Je pensais que j’étais un vieux con. Finalement, je surfe sur les modes de mon temps. Une tendance du moment en matière de communication si j’en crois mon opérateur, c’est le dumbphone. Apparemment, d’autres essaient de revenir à des modes de communication plus épurés, et ressortent comme moi de vieux téléphones portables des tiroirs.
Plus sérieusement, plusieurs choses me dépassent dans cette idée. La première, c’est cette volonté de toujours conceptualiser et de donner des noms à des démarches. Comme si le fait de ne pas avoir de smartphone ne suffisait pas, il faut nommer la chose. Il faut aussi l’inscrire dans une opposition (ça y est, le retour du vieux con). Croyant et athée, neurotypique et neuroatypique, et maintenant smartphone et dumbphone. En fait, tout est question de labellisation. C’est vraiment plus cool et engagé d’avoir un dumbphone que de ne pas avoir de smartphone. Et, cette tendance à tout labelliser traduit, il me semble, une sorte d’obsession pour l’identité et l’appartenance à des groupes.
Surtout, le label, le concept, le nom, la catégorie est un moyen rapide de commercialiser la chose. À quand un onglet « dumbphone » sur le site Internet de mon opérateur ? Les pronostics sont ouverts. Après les smartphones pour senior, pour enfant, d’extérieur, bientôt les dumbphone. Ce qui me met en colère (parce que oui, là, je suis un tout petit peu énervé), c’est cette récurrence de tout instrumentaliser pour en faire un argument marketing. Ici, on parle d’une tentative de retour à la simplicité de personnes qui souhaitent épurer leur vie. Voilà que leur nombre grandissant, cela devient une opportunité marketing qu’il faut donc saisir. On profite donc de la volonté de sortir d’une aliénation pour en créer une nouvelle et pour générer encore plus de profit. Détestable !
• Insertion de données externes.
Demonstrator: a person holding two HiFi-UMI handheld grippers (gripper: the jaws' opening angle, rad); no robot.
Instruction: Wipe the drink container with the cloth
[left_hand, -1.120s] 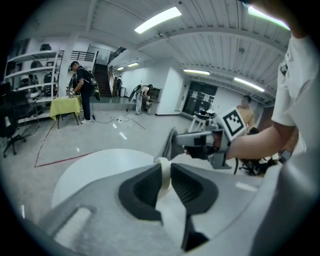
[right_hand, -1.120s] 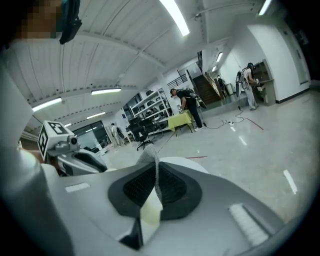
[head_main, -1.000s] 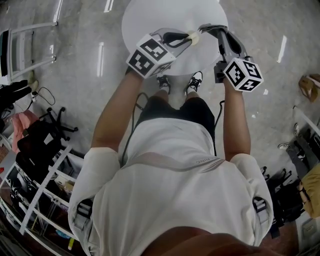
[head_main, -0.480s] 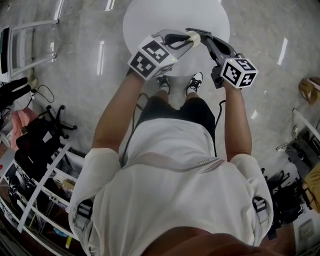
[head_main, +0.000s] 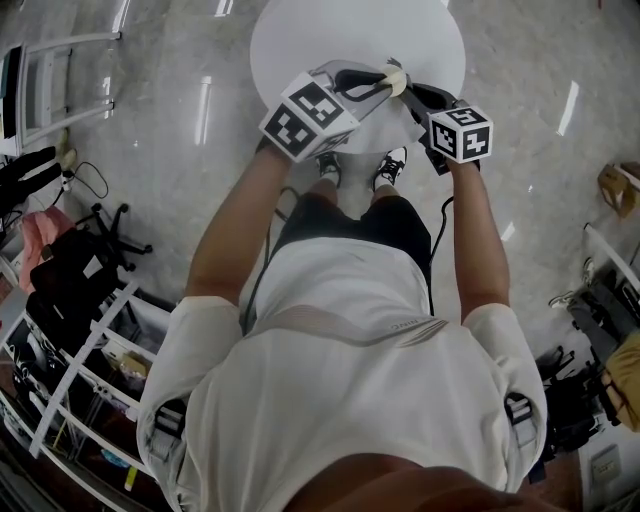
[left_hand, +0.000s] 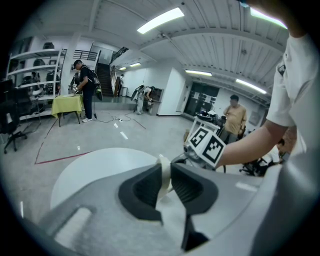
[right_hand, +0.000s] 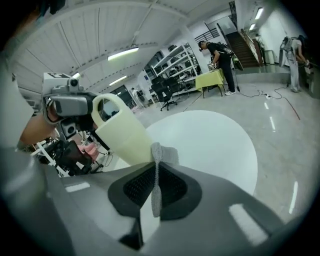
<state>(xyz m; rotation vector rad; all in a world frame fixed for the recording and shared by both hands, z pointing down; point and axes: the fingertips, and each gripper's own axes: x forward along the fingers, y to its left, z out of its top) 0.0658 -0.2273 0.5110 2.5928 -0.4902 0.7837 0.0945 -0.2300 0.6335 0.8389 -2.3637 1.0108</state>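
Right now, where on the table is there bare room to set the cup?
All the table that shows is bare, out to its far rim. Crowded only above its near edge, where the left gripper's cup sits by the right gripper's cloth.

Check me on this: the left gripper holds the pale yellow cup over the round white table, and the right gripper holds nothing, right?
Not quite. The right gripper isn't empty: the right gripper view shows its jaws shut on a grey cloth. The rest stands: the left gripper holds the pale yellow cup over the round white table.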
Le problème, c’est qu’il est quasiment impossible de prendre du recul sur notre société marchande et sur le monde dans lequel nous vivons : si chacun de nos mouvements et de nos choix devient un concept et un argument marketing, alors quand devenons-nous réellement sujets ? Nous sommes constamment baignés dans une condition d’objet.